– Вы благородный человек, господин комиссар…
– Просто знаю хорошо, каково за решеткой сидеть… – я усмехнулся, отметив, что адмиральский комплимент мне польстил. А по правде должен был оскорбить – Но ей лучше бы здесь дня три отогреться. В бане выпариться, горячего поесть… Озябшая…
– Она… Она здорова?.. Болела недавно… – переполошился Колчак немедленно. Вот ведь Паганель, книжки не надо, и вообще… власть следует брать поскорее, а то как бы его эсеры с меньшевиками на допросе не загрызли.
– Почти – насморк небольшой, – честно я признался. Паганеля аж перекосило состраданием к насморочной. – Но поела хорошо и ночь спала, это вот вы и глаз не сомкнули, и крошки в рот не взяли – возьму и скажу Анне Васильевне, что голодовку объявили и в обморок падаете… Ну-ка давайте, – подсел я чаем напоить сострадательного, а он уже успокоился немного, он мне поверил, это я бы на его месте никому не доверял, тоска тюремная отпустила, и глаза у него слипаются: просунул ему ложечку между губ – захлебнулся, вскинулся…

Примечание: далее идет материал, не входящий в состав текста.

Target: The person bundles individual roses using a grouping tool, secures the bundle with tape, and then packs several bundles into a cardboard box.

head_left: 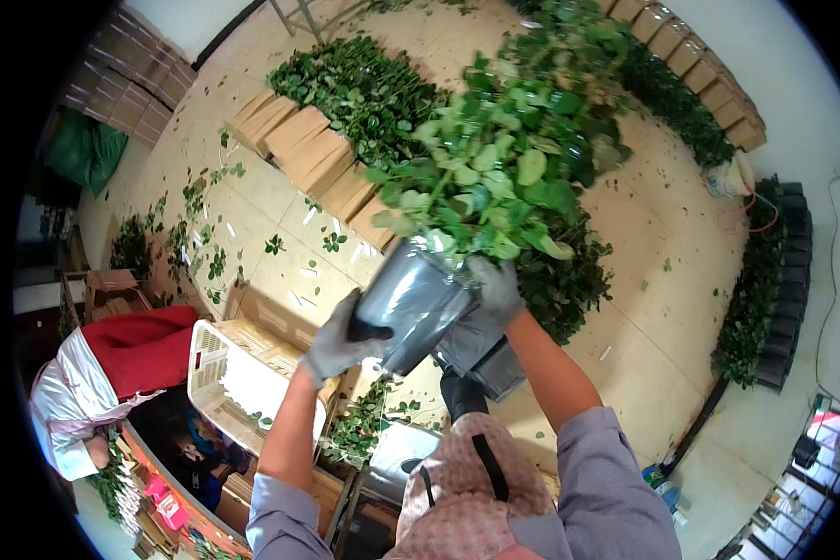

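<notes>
A bundle of leafy green stems (495, 177) is wrapped at its near end in shiny dark grey plastic (415, 299), held tilted in front of me. My left hand (338, 338), in a grey glove, grips the lower left side of the wrap with the thumb across it. My right hand (497, 294), gloved too, is closed at the upper right edge of the wrap, where the leaves come out. Its fingertips are partly hidden by foliage. Beneath it lies another dark-wrapped bundle (490, 364), its leaves (569, 280) stretching away to the right.
Brown-paper-wrapped bundles (313, 149) lie in a row on the tiled floor ahead left. More line the right wall, with dark-wrapped ones (784, 280) and a white bucket (726, 175). A cream plastic crate (217, 373) stands left, beside a person in a red apron (145, 350).
</notes>
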The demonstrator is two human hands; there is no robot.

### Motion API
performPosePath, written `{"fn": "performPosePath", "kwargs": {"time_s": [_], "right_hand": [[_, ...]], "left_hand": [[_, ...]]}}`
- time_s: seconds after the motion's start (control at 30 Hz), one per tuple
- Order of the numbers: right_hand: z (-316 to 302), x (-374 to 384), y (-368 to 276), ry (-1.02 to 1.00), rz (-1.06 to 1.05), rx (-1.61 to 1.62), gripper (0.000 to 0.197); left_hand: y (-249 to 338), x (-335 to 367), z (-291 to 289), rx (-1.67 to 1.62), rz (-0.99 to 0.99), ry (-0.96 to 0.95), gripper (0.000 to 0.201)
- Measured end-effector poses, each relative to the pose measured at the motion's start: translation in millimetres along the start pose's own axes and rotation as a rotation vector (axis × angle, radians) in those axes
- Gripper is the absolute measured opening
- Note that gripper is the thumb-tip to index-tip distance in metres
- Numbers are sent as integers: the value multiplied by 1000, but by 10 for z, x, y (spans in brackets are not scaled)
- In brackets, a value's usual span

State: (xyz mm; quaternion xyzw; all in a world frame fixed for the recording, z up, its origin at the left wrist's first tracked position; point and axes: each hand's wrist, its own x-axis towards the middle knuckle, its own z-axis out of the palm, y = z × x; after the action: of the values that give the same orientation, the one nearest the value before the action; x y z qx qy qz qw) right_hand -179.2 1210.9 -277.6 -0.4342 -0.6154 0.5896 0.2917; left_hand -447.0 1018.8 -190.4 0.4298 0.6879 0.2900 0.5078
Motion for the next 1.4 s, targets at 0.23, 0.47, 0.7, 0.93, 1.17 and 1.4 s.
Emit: {"fn": "performPosePath", "kwargs": {"time_s": [0.23, 0.47, 0.7, 0.93, 1.17, 1.4], "right_hand": [[-243, 326, 1971, 234, 584, 494, 56], [427, -41, 2098, -207, 513, -956, 89], [734, 50, 1844, -474, 524, -1164, 101], [424, -327, 1985, -748, 479, -911, 75], [196, -1425, 2381, -1901, -240, -1307, 42], [2133, -2321, 1041, -1655, 196, -1209, 33]], "left_hand": [[-1164, 1422, 1086, 301, -6, 100, 98], [-2149, 1701, 1840, 442, -158, 102, 94], [-1924, 1151, 1542, 231, -168, 131, 79], [-1870, -1684, 1713, -7, -804, -64, 62], [-1756, -4929, 2934, -214, -1166, 364, 41], [-1893, -5648, 4818, -712, -1247, 847, 47]]}}
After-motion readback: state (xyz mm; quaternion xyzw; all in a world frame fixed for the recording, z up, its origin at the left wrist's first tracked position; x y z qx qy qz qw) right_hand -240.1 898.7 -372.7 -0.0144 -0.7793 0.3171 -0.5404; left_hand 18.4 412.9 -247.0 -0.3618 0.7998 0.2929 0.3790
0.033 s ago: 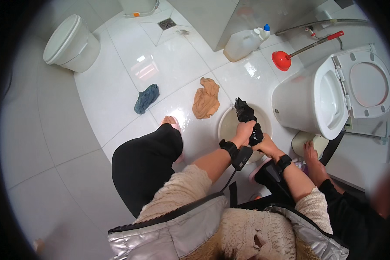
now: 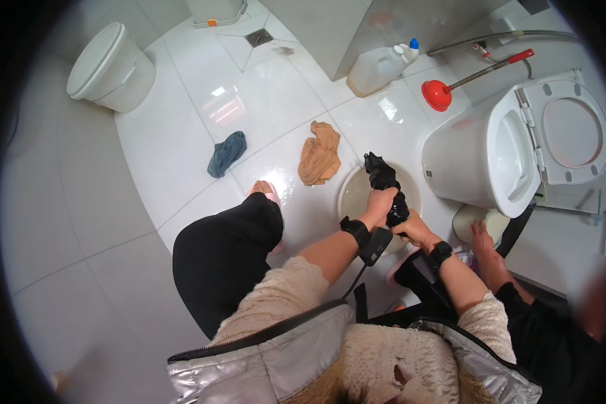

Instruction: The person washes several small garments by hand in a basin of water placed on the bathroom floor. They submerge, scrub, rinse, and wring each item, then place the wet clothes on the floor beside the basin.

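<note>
A pale round basin stands on the tiled floor, in front of the person and a little right. A wet-looking black cloth is held over it, the twisted length running from far left to near right; hands and cloth cover much of the inside, so I cannot tell whether there is liquid in it. Both grips are clamped on the cloth: the left hand around its middle, the right hand at its near end, close beside the other.

Other containers: one white bucket, lid on, at far left, contents hidden; one translucent jug at the far wall, yellowish toward its base, with one blue-capped bottle just beside it. At right, a cream round container is partly covered by another person's bare limb.

Three cloths in all: the black one in hand, one tan and one dark blue-green, both lying crumpled on the floor to the left. There is one red plunger, one toilet with its seat raised, and one floor drain.

Against the earlier frame, hardly anything differs: both hands keep the same hold, and the loose cloths lie where they were.
</note>
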Motion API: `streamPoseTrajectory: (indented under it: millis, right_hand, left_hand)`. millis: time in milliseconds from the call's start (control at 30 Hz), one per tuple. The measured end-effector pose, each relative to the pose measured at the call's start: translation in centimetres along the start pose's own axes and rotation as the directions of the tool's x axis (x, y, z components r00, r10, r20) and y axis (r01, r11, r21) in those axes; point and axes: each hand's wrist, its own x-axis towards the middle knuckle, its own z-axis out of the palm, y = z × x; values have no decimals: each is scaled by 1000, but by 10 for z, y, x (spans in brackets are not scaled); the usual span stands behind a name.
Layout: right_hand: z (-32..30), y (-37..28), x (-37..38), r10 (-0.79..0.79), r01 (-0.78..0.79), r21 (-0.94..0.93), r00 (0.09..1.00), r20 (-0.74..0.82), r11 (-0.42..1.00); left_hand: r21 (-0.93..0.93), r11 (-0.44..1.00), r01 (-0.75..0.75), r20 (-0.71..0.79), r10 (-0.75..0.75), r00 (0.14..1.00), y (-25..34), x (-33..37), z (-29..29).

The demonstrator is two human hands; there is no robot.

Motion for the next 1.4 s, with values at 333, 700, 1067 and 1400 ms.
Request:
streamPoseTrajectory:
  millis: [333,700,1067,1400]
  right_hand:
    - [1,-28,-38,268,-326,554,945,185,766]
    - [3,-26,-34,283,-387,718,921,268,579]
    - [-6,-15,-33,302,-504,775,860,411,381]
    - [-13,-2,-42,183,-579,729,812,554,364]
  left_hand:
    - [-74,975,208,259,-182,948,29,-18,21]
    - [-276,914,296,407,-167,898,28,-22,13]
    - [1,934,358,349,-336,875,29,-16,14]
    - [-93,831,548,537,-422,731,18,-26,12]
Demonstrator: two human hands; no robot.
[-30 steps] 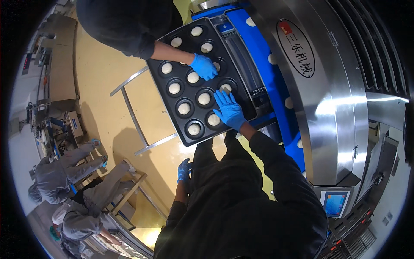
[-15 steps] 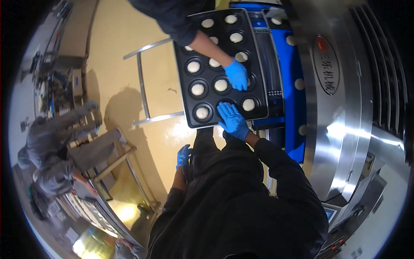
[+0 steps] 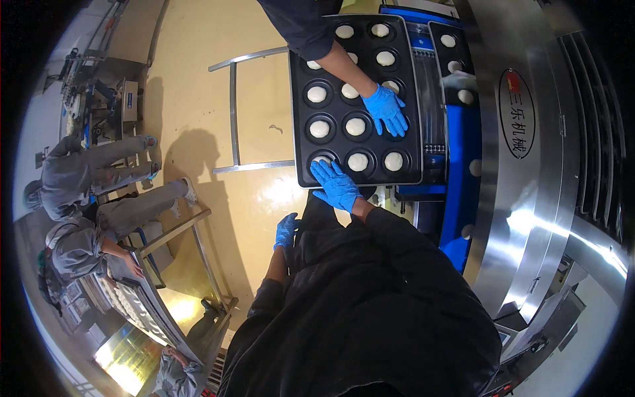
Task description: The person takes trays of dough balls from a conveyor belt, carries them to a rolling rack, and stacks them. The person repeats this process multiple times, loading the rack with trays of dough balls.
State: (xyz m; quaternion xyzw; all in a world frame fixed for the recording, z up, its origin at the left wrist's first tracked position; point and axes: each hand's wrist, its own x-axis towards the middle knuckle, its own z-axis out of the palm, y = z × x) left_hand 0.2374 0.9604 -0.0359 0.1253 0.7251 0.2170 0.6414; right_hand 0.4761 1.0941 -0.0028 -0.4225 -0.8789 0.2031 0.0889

– Да тише вы, оплескаетесь, – шикнул я досадливо – надо, надо сладенького попить обязательно… – между прочим, последний сахар, больше нету – Ну, не хотите с ложки, я стакан поднесу. Приподниму вас только… Вот, осторожненько… Потихонечку, горячий. По глоточку…
И он обмяк в руках у меня, как позвоночник из него выдернули. Жадно хлебнул из стакана, вздохнул и потянулся губами, начал пить. Он пил, а я от страха обмирал.
Я его дыхание услышал.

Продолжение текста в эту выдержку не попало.